Merge #154253

craig[bot] · kev-cao · craig[bot] · commit a352f16562b1 · 2025-09-26T19:25:09.000Z
154253: physical: ignore status message from aggregate stats collector r=msbutler a=kev-cao #153893 taught PCR to update its status message based on the checkpoint events. However, as it also updates the status based on the range updates, this can cause race conditions that result in unexpected statuses. For now, we will ignore the status messages from the aggregate stats collector and keep the original behavior. Epic: None Fixes: #154230 Co-authored-by: Kevin Cao <39608887+kev-cao@users.noreply.github.com>
diff --git a/pkg/crosscluster/physical/stream_ingestion_frontier_processor.go b/pkg/crosscluster/physical/stream_ingestion_frontier_processor.go
@@ -86,12 +86,6 @@ type streamIngestionFrontier struct {
 	replicatedTimeAtLastPositiveLagNodeCheck hlc.Timestamp
 
 	rangeStats replicationutils.AggregateRangeStatsCollector
-
-	// This stores the last aggregate stats we computed. Because stats are only
-	// updated on a checkpoint event, the stats will be stale until the next
-	// checkpoint and should not be used to update job statuses. Only on a fresh
-	// checkpoint should we update job statuses.
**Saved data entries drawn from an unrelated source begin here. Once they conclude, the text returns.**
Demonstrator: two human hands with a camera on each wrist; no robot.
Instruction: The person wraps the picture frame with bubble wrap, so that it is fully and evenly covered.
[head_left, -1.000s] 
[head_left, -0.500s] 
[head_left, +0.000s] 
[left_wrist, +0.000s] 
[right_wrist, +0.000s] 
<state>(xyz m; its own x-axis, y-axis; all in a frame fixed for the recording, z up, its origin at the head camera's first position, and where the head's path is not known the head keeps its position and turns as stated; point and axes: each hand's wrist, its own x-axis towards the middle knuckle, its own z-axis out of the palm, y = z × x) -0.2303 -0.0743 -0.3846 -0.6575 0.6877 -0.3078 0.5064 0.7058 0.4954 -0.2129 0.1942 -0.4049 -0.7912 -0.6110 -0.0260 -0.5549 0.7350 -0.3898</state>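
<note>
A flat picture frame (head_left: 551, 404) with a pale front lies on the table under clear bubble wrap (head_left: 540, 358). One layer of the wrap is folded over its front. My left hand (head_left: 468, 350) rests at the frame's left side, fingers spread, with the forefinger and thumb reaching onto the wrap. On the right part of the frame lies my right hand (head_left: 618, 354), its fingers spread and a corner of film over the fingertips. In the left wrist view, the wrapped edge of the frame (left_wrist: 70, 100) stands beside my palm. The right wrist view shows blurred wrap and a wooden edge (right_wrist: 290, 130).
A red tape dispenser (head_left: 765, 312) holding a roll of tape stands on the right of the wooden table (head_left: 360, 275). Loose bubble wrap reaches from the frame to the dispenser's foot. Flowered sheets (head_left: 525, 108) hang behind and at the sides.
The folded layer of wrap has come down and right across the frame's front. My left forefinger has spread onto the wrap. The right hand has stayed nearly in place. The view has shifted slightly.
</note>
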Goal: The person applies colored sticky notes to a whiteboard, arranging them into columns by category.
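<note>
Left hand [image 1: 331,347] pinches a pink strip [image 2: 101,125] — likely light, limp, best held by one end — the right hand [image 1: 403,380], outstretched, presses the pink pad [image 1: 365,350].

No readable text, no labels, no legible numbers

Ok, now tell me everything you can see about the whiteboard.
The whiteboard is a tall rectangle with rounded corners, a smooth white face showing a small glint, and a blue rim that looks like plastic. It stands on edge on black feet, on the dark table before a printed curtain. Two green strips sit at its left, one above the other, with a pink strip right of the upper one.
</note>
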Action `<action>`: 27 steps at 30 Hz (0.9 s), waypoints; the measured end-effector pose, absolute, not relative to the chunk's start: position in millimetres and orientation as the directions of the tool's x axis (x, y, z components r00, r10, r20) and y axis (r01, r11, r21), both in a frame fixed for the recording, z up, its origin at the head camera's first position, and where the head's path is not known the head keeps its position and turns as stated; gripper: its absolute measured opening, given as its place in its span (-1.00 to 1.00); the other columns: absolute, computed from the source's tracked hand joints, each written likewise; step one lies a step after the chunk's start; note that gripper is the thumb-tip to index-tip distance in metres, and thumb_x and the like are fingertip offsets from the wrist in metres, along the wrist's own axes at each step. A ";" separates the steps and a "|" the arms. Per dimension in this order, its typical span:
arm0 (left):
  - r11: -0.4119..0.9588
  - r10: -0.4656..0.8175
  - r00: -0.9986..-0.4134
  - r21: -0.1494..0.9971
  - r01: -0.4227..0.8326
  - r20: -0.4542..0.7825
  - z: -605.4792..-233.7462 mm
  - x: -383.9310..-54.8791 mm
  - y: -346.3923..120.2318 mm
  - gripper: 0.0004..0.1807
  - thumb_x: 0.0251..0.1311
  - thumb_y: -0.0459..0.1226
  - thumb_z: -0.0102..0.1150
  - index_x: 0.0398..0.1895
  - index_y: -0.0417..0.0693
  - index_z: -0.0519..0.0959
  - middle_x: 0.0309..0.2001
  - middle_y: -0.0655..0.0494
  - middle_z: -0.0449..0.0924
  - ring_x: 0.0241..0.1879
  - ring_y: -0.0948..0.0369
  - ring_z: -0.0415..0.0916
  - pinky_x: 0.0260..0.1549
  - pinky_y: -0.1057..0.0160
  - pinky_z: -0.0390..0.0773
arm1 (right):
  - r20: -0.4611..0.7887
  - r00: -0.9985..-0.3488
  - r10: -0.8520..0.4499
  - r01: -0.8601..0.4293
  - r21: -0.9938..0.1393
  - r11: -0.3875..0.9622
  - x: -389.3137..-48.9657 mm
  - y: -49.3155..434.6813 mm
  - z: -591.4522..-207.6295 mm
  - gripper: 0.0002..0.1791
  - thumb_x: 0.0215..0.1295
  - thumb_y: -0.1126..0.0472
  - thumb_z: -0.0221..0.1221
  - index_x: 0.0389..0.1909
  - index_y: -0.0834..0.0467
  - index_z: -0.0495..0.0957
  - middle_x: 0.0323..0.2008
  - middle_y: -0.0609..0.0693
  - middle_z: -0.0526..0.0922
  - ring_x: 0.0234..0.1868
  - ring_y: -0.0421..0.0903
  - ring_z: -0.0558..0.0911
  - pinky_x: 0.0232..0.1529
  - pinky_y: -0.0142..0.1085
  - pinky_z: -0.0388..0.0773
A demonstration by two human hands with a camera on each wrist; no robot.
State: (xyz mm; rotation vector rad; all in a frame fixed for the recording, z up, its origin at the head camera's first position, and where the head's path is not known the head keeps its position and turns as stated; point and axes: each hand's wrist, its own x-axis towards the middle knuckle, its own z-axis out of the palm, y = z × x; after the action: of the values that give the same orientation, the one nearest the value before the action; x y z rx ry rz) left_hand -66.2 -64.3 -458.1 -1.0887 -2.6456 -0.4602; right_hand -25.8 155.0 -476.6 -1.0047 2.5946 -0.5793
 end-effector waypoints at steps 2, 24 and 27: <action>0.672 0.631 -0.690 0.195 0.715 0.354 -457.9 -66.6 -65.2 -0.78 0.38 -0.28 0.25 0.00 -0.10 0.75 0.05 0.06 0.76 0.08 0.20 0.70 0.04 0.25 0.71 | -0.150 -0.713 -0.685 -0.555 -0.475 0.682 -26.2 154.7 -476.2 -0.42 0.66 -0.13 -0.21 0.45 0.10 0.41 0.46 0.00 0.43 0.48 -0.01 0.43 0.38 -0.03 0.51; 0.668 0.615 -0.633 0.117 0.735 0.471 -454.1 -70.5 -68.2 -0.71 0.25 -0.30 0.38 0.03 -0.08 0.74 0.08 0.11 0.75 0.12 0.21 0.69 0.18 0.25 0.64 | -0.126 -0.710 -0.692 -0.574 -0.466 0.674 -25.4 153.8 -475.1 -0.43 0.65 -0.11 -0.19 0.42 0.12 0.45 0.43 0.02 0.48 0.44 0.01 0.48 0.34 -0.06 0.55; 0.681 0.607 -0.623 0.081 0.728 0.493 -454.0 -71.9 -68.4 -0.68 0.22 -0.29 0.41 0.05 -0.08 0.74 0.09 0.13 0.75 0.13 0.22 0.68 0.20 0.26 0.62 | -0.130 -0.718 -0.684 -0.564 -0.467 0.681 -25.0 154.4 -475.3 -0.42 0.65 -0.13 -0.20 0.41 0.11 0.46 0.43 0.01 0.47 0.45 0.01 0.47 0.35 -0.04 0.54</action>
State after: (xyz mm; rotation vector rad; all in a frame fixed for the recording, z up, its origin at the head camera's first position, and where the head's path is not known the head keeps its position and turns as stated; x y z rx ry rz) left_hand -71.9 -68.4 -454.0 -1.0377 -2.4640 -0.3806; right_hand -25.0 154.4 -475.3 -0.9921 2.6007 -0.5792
-	lastAggStats streampb.StreamEvent_RangeStats
 }
 
 var _ execinfra.Processor = &streamIngestionFrontier{}
@@ -345,7 +339,7 @@ func (sf *streamIngestionFrontier) maybeUpdateProgress() error {
 	sf.lastPartitionUpdate = timeutil.Now()
 	log.Dev.VInfof(ctx, 2, "persisting replicated time of %s", replicatedTime)
 
-	statusByStats := sf.aggregateAndUpdateRangeMetrics()
+	sf.aggregateAndUpdateRangeMetrics()
 
 	if err := registry.UpdateJobWithTxn(ctx, jobID, nil /* txn */, func(
 		txn isql.Txn, md jobs.JobMetadata, ju *jobs.JobUpdater,
@@ -361,8 +355,6 @@ func (sf *streamIngestionFrontier) maybeUpdateProgress() error {
 		if replicatedTime.IsSet() && streamProgress.ReplicationStatus == jobspb.InitialScan {
 			streamProgress.ReplicationStatus = jobspb.Replicating
 			md.Progress.StatusMessage = streamProgress.ReplicationStatus.String()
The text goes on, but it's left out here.